Unfortunately, I don't think that works. I should make it clearer above, but each function output is unique---I have to input several parameters in order for it to run correctly.
@ShanZhengYang: The inputs should also be in a list, or perhaps streamed from a data file of some sort.
0

I'm not entirely sure how your code is set up, but it seems to me you could take advantage of python's locals() or globals() methods.

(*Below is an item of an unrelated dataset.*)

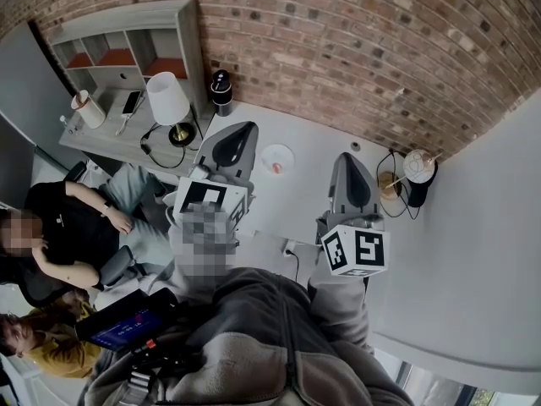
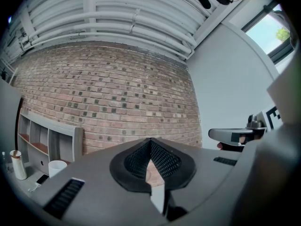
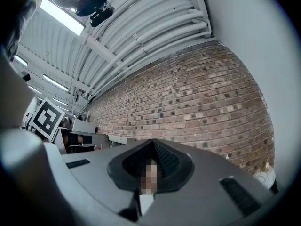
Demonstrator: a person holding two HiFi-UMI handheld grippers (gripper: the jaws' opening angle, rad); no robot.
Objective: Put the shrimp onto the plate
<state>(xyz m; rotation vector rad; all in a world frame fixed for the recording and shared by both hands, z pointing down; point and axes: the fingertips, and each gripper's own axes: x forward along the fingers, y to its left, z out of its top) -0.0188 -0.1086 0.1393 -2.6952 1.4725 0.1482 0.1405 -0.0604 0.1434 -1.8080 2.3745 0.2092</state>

For example:

    from random import choice as rc

    #randomly populate the arrays
    array1 = rc(range(20))
    array2 = rc(range(20))
    array3 = rc(range(20))
    array4 = rc(range(20)) 
    array5 = rc(range(20))
    array5 = rc(range(20))

    unwanted_variable1 = rc(range(20))
    unwanted_variable2 = rc(range(20))

    local_variables = locals()
    local_keys = list(local_variables.keys())
    wanted_keys = [i for i in local_keys if i[0:5] == 'array']
    # sort the wanted keys numerically
    current_order = [int(i[5:]) for i in wanted_keys]
    desired_order = current_order.copy()
    desired_order.sort()
    ordered_keys = [wanted_keys[current_order.index(i)] for i in desired_order]

    my_list = [local_variables[i] for i in ordered_keys if i[0:5] == 'array']

I'm sure this could have been done a little bit cleaner but I think it gets the idea across.